_Dataset extract_:
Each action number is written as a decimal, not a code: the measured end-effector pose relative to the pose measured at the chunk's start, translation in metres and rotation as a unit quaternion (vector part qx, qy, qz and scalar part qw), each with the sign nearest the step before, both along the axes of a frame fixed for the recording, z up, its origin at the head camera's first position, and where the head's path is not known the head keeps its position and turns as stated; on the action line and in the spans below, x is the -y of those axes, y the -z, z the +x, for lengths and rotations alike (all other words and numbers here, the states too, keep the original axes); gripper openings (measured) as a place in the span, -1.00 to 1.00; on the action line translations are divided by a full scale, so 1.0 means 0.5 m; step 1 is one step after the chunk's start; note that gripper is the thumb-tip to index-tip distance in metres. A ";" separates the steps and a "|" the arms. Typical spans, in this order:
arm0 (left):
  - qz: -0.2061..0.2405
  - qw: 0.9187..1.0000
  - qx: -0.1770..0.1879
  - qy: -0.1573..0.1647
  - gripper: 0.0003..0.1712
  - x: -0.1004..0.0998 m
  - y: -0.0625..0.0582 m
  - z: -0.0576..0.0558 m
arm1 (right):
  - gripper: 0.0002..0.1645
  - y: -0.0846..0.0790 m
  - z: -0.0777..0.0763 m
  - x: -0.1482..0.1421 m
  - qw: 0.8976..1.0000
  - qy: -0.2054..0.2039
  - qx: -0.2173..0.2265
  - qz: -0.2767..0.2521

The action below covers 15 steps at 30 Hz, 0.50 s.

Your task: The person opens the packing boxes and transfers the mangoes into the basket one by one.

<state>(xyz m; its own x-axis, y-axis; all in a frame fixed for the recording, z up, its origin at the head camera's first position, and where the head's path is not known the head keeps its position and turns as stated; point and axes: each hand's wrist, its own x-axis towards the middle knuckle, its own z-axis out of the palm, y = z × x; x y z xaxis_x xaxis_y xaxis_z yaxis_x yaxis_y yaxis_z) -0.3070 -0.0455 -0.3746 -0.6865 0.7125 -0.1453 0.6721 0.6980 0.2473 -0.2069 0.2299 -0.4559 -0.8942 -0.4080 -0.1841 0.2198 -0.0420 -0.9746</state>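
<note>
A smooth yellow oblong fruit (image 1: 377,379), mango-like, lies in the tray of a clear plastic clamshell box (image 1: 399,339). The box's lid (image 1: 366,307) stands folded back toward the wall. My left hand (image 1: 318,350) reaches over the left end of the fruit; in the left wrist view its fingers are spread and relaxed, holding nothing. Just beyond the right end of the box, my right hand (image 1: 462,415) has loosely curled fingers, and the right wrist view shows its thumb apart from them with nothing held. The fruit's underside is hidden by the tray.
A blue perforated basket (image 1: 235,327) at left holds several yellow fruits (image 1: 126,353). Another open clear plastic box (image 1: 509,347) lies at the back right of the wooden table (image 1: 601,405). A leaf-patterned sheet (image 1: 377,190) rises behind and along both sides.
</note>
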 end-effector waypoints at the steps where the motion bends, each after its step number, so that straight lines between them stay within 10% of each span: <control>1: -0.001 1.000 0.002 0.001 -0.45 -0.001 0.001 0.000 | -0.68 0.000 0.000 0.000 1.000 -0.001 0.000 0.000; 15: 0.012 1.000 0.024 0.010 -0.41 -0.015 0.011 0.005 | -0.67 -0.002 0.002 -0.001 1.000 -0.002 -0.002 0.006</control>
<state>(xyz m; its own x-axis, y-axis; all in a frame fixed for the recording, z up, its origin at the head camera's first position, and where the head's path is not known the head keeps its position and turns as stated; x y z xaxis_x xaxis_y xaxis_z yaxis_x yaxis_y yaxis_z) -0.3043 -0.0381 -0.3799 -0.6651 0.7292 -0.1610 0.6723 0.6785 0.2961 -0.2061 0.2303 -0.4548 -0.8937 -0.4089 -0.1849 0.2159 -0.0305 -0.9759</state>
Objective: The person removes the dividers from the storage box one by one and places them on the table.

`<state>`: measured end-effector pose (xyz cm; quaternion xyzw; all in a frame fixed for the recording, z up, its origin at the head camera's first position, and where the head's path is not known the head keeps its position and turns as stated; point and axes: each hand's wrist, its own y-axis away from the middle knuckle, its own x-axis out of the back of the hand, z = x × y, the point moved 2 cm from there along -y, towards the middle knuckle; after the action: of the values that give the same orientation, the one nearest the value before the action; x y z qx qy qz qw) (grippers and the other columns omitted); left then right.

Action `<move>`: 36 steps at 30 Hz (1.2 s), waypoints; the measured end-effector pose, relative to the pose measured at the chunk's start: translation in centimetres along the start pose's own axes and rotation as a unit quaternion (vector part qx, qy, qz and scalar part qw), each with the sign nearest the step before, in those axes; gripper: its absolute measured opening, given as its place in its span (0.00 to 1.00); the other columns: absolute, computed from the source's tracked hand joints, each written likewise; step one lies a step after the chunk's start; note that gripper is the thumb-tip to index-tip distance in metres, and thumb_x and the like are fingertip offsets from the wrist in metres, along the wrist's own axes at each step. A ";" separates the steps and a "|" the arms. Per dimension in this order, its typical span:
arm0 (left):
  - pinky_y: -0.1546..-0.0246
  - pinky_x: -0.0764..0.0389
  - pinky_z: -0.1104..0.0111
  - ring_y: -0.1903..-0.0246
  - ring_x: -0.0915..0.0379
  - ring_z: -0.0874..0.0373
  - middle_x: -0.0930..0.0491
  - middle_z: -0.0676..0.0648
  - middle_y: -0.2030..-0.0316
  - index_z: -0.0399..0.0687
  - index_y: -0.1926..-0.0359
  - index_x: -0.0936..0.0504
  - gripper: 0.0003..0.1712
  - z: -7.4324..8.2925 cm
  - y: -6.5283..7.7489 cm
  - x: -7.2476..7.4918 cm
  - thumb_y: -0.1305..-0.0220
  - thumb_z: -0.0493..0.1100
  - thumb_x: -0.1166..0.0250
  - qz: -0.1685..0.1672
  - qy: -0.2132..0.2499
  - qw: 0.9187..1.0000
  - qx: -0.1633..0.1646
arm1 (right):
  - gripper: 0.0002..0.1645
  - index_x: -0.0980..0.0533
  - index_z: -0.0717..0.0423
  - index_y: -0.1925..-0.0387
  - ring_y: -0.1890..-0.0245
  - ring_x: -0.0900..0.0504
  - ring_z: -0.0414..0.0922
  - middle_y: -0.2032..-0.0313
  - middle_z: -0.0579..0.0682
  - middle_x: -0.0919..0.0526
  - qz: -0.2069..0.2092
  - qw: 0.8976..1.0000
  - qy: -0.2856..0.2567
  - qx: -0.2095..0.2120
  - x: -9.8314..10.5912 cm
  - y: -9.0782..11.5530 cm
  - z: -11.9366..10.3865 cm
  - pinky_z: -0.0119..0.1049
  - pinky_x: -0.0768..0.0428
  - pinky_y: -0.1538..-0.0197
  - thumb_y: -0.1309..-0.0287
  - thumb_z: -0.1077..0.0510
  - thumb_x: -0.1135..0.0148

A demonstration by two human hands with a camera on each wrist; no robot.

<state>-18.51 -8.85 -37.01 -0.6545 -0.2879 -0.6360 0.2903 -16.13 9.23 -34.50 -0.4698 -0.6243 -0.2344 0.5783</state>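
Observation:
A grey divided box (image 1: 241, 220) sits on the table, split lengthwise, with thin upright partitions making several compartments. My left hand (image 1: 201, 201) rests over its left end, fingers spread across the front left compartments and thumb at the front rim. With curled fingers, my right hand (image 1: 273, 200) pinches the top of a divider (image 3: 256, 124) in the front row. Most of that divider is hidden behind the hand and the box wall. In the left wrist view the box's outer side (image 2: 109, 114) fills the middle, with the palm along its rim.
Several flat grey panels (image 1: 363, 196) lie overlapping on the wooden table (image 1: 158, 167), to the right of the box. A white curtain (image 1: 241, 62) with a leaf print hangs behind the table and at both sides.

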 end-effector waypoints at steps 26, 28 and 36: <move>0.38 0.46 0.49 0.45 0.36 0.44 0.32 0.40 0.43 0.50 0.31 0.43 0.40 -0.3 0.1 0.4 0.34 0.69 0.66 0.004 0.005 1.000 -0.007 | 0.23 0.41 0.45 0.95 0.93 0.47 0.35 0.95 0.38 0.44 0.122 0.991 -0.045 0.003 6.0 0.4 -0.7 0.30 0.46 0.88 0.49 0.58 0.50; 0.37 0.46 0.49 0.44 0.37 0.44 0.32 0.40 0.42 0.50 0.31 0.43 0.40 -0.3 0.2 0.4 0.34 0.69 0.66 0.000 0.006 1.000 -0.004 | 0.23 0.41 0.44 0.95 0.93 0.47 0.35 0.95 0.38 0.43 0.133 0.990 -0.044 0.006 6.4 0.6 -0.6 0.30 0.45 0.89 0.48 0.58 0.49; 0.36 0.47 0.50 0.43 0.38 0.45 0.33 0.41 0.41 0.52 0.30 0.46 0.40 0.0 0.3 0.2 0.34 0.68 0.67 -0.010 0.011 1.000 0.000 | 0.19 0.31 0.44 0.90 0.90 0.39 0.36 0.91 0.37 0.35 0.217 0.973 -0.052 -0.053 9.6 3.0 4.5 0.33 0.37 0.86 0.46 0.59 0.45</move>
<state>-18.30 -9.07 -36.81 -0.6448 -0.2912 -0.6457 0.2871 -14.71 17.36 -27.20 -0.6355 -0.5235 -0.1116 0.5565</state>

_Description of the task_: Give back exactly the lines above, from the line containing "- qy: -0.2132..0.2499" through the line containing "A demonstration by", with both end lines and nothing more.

_Answer for the task_:
  - qy: -0.2132..0.2499
  - qw: 0.9187..1.0000
  - qx: -0.1633..0.1646
arm1 (right):
  - gripper: 0.0002..0.1645
  - index_x: -0.0980..0.0533
  - index_z: -0.0717..0.0423
  - index_y: -0.1925..-0.0387
  - ring_y: -0.1890..-0.0245
  - ring_x: -0.0900..0.0504
  - ring_z: -0.0414..0.0922
  - middle_y: -0.2032..-0.0313
  - middle_z: -0.0579..0.0682
  - middle_x: -0.0919..0.0526
  - qz: -0.2069..0.2092
  - qw: 0.8976..1.0000
  - qy: -0.2856..0.2567
  - qx: -0.2095..0.2120
  - x: -9.8314..10.5912 cm
  - y: -9.0782..11.5530 cm
  - z: -11.9366..10.3865 cm
  - pinky_z: -0.0119..0.1049
  - pinky_x: -0.0768..0.0428
  - pinky_y: -0.1538..-0.0197
  - thumb_y: -0.1309..-0.0287
  - thumb_z: -0.1077..0.0510
  - thumb_x: -0.1135..0.0148

A demonstration by two human hands with a camera on each wrist; no robot.

Work on this exercise is complete, and nothing remains.